(Stored data Opens)

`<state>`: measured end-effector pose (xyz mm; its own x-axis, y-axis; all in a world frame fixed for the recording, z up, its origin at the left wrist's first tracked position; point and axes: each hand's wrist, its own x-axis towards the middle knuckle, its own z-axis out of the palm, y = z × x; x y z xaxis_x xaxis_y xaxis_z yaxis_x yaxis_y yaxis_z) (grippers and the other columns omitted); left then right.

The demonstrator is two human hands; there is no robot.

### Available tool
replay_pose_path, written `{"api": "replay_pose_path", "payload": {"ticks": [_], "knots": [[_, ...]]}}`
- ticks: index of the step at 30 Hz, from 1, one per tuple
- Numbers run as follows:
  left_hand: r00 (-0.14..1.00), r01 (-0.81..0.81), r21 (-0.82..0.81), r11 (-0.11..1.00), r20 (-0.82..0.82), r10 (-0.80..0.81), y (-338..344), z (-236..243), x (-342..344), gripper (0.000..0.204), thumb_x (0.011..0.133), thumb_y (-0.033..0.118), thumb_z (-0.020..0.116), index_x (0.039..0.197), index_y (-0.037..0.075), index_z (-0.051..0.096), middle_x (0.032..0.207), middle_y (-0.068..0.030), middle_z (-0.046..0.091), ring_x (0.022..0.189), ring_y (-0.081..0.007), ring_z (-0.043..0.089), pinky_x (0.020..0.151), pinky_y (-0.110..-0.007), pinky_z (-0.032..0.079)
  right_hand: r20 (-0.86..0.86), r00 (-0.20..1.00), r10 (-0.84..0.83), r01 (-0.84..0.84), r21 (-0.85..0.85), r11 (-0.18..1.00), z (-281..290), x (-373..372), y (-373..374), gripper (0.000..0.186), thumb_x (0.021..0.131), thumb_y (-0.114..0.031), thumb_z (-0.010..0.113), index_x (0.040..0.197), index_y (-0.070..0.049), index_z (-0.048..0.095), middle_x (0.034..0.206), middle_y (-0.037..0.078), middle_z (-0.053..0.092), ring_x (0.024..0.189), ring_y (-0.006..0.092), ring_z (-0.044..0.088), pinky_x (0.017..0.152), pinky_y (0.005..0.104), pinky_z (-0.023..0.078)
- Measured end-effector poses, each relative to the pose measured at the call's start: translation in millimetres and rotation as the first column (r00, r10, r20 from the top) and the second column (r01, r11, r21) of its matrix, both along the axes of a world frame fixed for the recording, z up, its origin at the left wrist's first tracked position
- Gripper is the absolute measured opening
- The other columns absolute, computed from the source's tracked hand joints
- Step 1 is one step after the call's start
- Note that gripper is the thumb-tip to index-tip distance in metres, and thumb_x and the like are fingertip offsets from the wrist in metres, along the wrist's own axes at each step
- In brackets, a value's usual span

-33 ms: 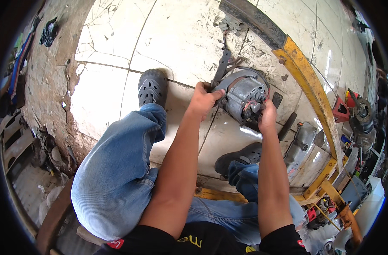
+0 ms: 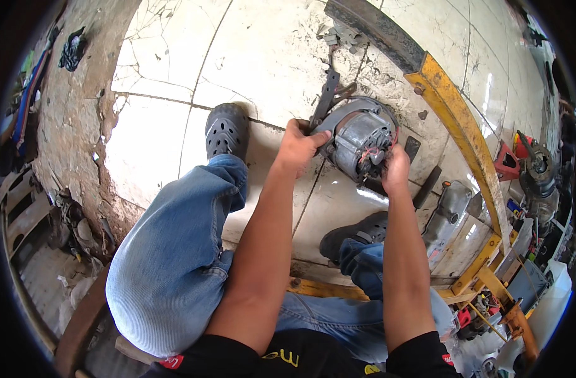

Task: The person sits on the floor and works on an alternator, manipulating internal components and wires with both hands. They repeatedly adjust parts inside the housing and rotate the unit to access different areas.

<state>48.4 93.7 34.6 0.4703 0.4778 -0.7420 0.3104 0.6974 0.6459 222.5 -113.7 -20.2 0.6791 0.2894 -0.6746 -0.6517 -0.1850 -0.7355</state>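
Observation:
A round grey metal electric motor (image 2: pixel 354 142) lies tilted above the tiled floor, with slots in its housing and thin reddish wires showing at its near end. Around its far side runs a dark bracket with a flat arm (image 2: pixel 326 97). My left hand (image 2: pixel 300 148) is closed on the bracket's left edge, thumb on top. At the motor's right side, my right hand (image 2: pixel 397 167) grips the wired end; its fingertips are partly hidden behind the housing. A cable leads away from the arm to a grey connector (image 2: pixel 331 39).
A yellow and black metal frame (image 2: pixel 455 104) curves around on the right. Near my right forearm lie a dark-handled tool (image 2: pixel 428 188) and a silver metal casing (image 2: pixel 450 211). My grey clogs (image 2: pixel 226 131) rest on the tiles. Tools and parts crowd the far right.
The motor has shifted slightly left and turned a little in my hands. Both hands keep their hold.

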Motion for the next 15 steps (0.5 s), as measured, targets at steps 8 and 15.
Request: {"api": "replay_pose_path", "payload": {"ticks": [8,15], "knots": [[0.994,-0.018,0.185,0.982,-0.104,0.037,30,4,-17,0.057,0.081,0.012,0.08,0.119,-0.007,0.042,0.107,-0.0177,0.058,0.095,-0.021,0.058,0.084,-0.033,0.049,-0.039,0.993,0.107,-0.108,-0.029,0.994,14,1,76,0.044,0.097,-0.033,0.045,0.132,-0.009,0.057,0.124,0.006,0.063,0.109,0.0217,0.06,0.089,0.0401,0.048],[0.996,-0.088,0.151,0.985,0.019,0.086,10,14,-15,0.059,0.08,0.005,0.079,0.119,-0.003,0.036,0.105,-0.0151,0.054,0.094,-0.0186,0.055,0.083,-0.031,0.048,-0.082,0.996,0.045,-0.05,-0.057,0.997,15,2,78,0.037,0.097,-0.037,0.05,0.121,-0.012,0.062,0.119,0.004,0.063,0.107,0.0202,0.059,0.091,0.042,0.045]]}}
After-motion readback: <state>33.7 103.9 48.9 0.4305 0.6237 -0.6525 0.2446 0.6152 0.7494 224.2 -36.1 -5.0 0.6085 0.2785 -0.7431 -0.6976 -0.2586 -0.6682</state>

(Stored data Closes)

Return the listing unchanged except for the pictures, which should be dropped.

Answer below:
`<state>`: measured end-effector pose (xyz mm; its own x-axis, y-axis; all in a world frame fixed for the recording, z up, its origin at the left wrist's first tracked position; point and axes: each hand's wrist, its own x-axis towards the middle knuckle, its own z-axis out of the palm, y = z × x; x y z xaxis_x xaxis_y xaxis_z yaxis_x yaxis_y yaxis_z) (grippers and the other columns omitted); left then right.

The demonstrator is two human hands; there is no robot.

### Available tool
replay_pose_path, written `{"api": "replay_pose_path", "payload": {"ticks": [_], "knots": [[_, ...]]}}`
- ticks: index of the step at 30 Hz, from 1, one per tuple
- Numbers run as follows:
  left_hand: r00 (-0.14..1.00), r01 (-0.81..0.81), r21 (-0.82..0.81), r11 (-0.11..1.00), r20 (-0.82..0.82), r10 (-0.80..0.81), y (-338..344), z (-236..243), x (-342..344), gripper (0.000..0.204), thumb_x (0.011..0.133), thumb_y (-0.033..0.118), thumb_z (-0.020..0.116), index_x (0.039..0.197), index_y (-0.037..0.075), index_z (-0.051..0.096), middle_x (0.032..0.207), middle_y (-0.068..0.030), middle_z (-0.046..0.091), ring_x (0.022..0.189), ring_y (-0.081..0.007), ring_z (-0.043..0.089), pinky_x (0.020..0.151), pinky_y (-0.110..-0.007), pinky_z (-0.032..0.079)
  right_hand: r20 (-0.86..0.86), r00 (-0.20..1.00), r10 (-0.84..0.83), r01 (-0.84..0.84), r21 (-0.85..0.85), r11 (-0.18..1.00), z (-281..290), x (-373..372), y (-373..374), gripper (0.000..0.186), thumb_x (0.021..0.131), thumb_y (-0.114..0.031), thumb_z (-0.010..0.113), index_x (0.040..0.197), index_y (-0.070..0.049), index_z (-0.048..0.095), middle_x (0.034..0.206), middle_y (-0.037..0.078), middle_z (-0.053..0.092), ring_x (0.024..0.189), ring_y (-0.006..0.092), ring_z (-0.044..0.088), pinky_x (0.017..0.152), pinky_y (0.005..0.104), pinky_z (-0.023..0.078)
- Measured end-effector poses, each relative to the pose measured at the call's start: translation in millimetres and rotation as the first column (r00, r10, r20 from the top) and the second column (r01, r11, r21) of its matrix, both along the axes of a world frame fixed for the recording, z up, its origin at the left wrist's first tracked position
- Gripper is the absolute measured opening
- The other columns absolute, computed from the source's tracked hand joints
- Step 1 is one step after the call's start
- Note that gripper is the thumb-tip to index-tip distance in metres, and thumb_x and the like are fingertip offsets from the wrist in metres, along the wrist's own axes at each step
- In brackets, a value's usual span

-33 ms: 
+0 ms: 

Task: The person sits on the floor and works on an alternator, manipulating internal components and wires with both hands. They repeatedly adjust parts inside the housing and rotate the unit to access different areas.

<state>48.4 93.7 34.6 0.4703 0.4778 -0.7420 0.3104 0.6974 0.6459 222.5 -113.7 -20.2 0.6791 0.2894 -0.6746 -0.6517 -0.1850 -0.7355</state>
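Observation:
A round grey metal electric motor (image 2: pixel 354 142) lies tilted above the tiled floor, with slots in its housing and thin reddish wires showing at its near end. Around its far side runs a dark bracket with a flat arm (image 2: pixel 326 97). My left hand (image 2: pixel 300 148) is closed on the bracket's left edge, thumb on top. At the motor's right side, my right hand (image 2: pixel 397 167) grips the wired end; its fingertips are partly hidden behind the housing. A cable leads away from the arm to a grey connector (image 2: pixel 331 39).
A yellow and black metal frame (image 2: pixel 455 104) curves around on the right. Near my right forearm lie a dark-handled tool (image 2: pixel 428 188) and a silver metal casing (image 2: pixel 450 211). My grey clogs (image 2: pixel 226 131) rest on the tiles. Tools and parts crowd the far right.
The motor has shifted slightly left and turned a little in my hands. Both hands keep their hold.
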
Motion for the next 15 steps (0.5 s), as measured, targets at steps 8 and 15.
Request: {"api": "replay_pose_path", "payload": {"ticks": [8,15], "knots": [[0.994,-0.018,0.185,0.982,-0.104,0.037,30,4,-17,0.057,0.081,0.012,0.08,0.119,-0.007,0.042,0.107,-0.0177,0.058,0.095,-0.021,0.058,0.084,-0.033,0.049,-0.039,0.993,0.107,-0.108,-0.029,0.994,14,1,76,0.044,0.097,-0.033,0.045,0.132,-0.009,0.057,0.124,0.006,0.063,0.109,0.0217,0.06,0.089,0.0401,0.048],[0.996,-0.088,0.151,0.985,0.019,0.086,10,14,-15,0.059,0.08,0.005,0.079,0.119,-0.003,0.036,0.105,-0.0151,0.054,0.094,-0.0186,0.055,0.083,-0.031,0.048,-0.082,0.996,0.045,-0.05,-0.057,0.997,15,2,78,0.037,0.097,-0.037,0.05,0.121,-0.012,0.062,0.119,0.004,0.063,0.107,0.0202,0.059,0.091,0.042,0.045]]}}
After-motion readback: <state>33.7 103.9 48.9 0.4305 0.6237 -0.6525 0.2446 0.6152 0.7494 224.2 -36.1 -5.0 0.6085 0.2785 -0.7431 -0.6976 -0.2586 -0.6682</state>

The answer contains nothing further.